#### [Stored entries]
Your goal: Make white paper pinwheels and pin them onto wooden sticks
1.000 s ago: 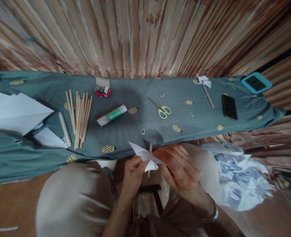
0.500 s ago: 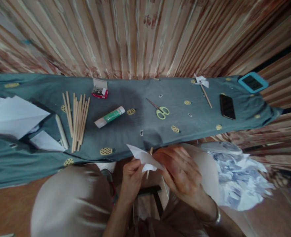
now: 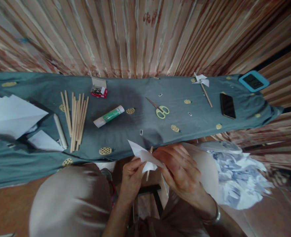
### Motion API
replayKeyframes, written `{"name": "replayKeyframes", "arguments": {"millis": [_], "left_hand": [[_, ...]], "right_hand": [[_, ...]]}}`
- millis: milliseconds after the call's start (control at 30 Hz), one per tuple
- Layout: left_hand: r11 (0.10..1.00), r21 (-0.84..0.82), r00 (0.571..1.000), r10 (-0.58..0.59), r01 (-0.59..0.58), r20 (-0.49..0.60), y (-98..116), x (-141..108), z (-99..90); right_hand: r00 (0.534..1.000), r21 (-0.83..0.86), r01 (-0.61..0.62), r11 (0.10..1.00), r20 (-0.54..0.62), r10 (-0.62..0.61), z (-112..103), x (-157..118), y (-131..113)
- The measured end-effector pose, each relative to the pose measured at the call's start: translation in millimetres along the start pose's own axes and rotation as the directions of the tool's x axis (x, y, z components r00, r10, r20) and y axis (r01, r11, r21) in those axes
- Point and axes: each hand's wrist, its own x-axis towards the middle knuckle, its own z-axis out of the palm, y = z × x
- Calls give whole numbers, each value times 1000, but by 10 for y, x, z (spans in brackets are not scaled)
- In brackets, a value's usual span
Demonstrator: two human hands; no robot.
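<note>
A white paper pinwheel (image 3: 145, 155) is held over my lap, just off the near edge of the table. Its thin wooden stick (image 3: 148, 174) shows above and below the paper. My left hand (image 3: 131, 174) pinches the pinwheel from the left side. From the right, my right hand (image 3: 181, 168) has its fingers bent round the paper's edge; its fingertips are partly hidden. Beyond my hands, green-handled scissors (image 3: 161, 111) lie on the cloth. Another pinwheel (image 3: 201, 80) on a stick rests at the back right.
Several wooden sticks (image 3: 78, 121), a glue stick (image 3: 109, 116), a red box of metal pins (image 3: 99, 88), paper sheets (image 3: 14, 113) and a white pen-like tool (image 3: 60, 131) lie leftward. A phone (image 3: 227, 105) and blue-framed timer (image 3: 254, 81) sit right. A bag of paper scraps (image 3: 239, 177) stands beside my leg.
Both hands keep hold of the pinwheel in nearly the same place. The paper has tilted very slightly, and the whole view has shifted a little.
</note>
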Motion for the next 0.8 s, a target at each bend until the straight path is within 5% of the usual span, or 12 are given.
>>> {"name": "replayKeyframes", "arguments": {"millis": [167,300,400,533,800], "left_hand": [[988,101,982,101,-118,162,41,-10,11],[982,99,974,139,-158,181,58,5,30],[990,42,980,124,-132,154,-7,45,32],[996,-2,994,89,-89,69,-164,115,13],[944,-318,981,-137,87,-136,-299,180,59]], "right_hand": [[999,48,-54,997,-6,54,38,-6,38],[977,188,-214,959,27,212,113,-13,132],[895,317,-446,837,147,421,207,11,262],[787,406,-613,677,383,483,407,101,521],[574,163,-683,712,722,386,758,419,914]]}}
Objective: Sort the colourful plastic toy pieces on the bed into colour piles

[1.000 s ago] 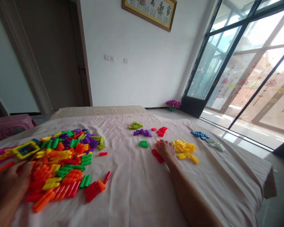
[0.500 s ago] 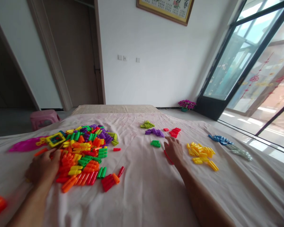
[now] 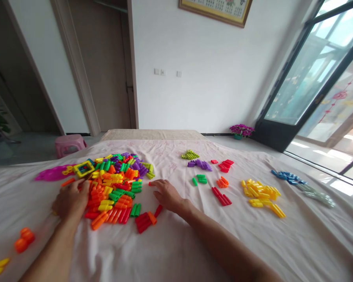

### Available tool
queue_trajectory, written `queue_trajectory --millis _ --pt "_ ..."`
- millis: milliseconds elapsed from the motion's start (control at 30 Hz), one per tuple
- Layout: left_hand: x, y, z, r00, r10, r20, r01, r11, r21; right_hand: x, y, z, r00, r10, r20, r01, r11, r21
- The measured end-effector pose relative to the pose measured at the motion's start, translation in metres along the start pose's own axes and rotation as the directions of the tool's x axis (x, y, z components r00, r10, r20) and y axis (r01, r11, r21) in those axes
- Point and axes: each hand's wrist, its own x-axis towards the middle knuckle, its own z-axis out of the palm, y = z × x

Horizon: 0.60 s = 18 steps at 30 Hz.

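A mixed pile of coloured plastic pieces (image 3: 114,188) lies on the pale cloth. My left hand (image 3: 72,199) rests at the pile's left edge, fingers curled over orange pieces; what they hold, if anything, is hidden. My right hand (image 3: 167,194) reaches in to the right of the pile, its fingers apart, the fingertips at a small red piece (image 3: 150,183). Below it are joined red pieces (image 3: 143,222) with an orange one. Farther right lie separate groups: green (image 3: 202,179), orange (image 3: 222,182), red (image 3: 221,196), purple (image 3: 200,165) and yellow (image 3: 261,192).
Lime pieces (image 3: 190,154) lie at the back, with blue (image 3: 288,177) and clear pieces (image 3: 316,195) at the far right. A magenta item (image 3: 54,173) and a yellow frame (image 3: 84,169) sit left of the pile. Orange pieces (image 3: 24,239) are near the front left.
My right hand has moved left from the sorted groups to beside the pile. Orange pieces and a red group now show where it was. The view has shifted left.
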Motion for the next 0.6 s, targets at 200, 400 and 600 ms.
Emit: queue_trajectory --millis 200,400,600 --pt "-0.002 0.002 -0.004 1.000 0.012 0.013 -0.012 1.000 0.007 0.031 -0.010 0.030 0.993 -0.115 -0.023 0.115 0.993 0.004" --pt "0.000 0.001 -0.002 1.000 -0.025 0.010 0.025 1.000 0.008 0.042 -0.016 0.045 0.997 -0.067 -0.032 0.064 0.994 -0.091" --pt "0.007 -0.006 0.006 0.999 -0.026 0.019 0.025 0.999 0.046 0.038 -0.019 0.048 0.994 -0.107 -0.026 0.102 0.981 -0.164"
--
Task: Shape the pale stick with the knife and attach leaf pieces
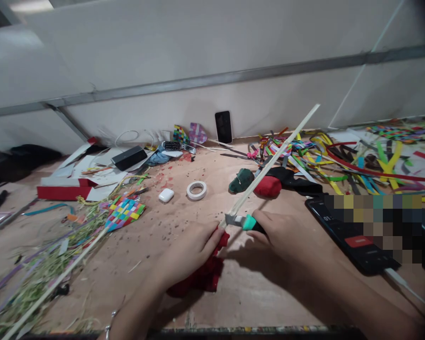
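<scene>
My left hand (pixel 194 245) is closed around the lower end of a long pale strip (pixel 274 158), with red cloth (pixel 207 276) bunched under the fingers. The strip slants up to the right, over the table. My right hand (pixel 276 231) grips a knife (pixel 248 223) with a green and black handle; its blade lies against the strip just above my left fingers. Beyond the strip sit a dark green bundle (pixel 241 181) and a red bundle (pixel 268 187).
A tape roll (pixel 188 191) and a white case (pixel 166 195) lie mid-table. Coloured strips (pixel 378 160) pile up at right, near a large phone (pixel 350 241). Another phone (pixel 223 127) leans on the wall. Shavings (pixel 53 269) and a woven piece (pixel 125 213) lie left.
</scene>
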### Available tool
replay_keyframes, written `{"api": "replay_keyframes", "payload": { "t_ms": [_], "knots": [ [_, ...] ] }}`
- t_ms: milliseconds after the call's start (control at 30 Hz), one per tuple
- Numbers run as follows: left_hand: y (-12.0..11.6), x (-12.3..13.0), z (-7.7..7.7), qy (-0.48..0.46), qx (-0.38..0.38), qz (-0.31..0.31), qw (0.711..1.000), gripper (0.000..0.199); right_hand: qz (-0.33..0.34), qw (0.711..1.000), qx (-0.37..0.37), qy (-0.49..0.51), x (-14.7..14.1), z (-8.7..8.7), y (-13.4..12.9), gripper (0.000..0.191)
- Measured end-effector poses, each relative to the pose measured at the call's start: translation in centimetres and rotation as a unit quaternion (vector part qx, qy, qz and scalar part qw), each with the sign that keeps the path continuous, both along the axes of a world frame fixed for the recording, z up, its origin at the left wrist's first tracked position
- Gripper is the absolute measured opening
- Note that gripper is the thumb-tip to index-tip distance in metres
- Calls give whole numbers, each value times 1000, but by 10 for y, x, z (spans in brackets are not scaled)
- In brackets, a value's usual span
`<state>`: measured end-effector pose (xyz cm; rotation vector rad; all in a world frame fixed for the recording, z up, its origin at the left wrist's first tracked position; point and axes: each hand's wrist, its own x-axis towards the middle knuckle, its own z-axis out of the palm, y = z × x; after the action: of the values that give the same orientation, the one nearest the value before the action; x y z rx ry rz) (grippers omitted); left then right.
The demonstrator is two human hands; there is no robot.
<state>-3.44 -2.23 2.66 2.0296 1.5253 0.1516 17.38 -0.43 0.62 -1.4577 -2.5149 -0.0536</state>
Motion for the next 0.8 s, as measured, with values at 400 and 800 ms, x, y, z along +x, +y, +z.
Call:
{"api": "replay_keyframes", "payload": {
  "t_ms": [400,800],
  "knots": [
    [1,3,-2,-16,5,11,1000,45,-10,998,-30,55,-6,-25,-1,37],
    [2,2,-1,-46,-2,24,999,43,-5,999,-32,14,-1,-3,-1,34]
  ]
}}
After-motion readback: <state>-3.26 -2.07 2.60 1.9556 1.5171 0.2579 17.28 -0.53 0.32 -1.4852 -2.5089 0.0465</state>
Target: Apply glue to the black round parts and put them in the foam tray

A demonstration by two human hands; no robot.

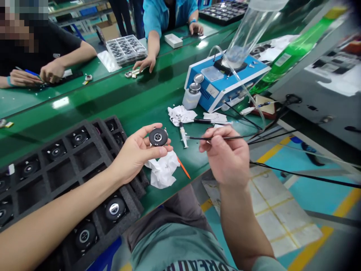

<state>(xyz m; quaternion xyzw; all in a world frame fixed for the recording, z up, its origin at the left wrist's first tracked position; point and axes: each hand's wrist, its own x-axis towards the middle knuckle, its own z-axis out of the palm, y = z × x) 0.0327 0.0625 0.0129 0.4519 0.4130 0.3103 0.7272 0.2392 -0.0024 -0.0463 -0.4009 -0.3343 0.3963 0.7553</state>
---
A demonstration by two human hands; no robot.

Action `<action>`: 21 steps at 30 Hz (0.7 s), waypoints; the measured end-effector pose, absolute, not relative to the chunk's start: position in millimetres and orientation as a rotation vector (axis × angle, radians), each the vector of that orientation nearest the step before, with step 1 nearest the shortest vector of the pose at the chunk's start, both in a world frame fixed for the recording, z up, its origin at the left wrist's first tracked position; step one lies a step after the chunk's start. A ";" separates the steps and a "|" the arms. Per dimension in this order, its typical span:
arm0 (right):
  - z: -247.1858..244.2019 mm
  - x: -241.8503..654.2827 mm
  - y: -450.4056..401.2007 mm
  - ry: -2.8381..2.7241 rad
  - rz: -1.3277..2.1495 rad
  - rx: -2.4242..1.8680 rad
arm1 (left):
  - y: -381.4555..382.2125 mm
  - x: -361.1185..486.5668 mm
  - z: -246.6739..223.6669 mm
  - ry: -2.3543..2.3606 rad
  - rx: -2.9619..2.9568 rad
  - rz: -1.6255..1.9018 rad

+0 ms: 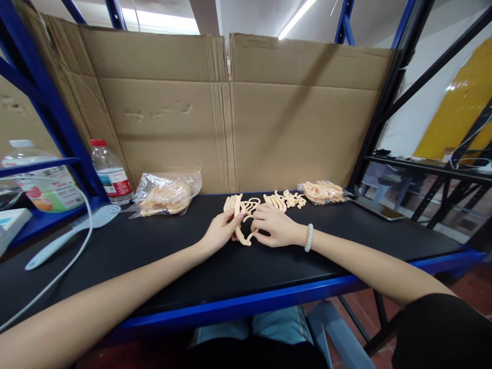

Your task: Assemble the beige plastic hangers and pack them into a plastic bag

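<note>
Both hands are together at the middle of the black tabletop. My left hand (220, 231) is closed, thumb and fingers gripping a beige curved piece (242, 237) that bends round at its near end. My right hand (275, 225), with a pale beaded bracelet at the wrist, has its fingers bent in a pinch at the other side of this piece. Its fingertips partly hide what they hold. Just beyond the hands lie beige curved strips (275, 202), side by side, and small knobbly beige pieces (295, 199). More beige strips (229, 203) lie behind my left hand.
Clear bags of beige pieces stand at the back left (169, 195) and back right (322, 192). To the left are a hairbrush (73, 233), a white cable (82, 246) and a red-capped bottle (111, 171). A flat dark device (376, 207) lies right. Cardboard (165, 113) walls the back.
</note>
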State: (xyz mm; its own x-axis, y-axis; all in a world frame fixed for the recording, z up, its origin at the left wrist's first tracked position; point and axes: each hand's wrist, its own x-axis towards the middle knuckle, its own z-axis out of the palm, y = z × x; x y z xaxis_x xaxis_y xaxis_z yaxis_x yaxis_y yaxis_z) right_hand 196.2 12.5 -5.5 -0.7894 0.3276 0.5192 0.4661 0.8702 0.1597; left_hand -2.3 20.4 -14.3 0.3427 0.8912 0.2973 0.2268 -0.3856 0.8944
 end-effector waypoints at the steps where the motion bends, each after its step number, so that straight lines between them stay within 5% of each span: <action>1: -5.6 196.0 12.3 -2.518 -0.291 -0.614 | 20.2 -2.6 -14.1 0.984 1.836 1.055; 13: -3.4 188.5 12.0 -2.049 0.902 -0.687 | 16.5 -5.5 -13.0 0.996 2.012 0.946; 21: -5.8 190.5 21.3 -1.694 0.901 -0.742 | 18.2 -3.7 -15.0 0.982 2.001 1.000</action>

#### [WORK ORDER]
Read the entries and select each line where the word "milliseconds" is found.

#### [REPLY TO THE EXERCISE]
- millis: milliseconds after the call's start (control at 30 Hz), one per tuple
- millis: milliseconds elapsed from the motion's start (control at 30 Hz), one per tuple
- t_ms: milliseconds after the call's start (control at 30 Hz), one per tuple

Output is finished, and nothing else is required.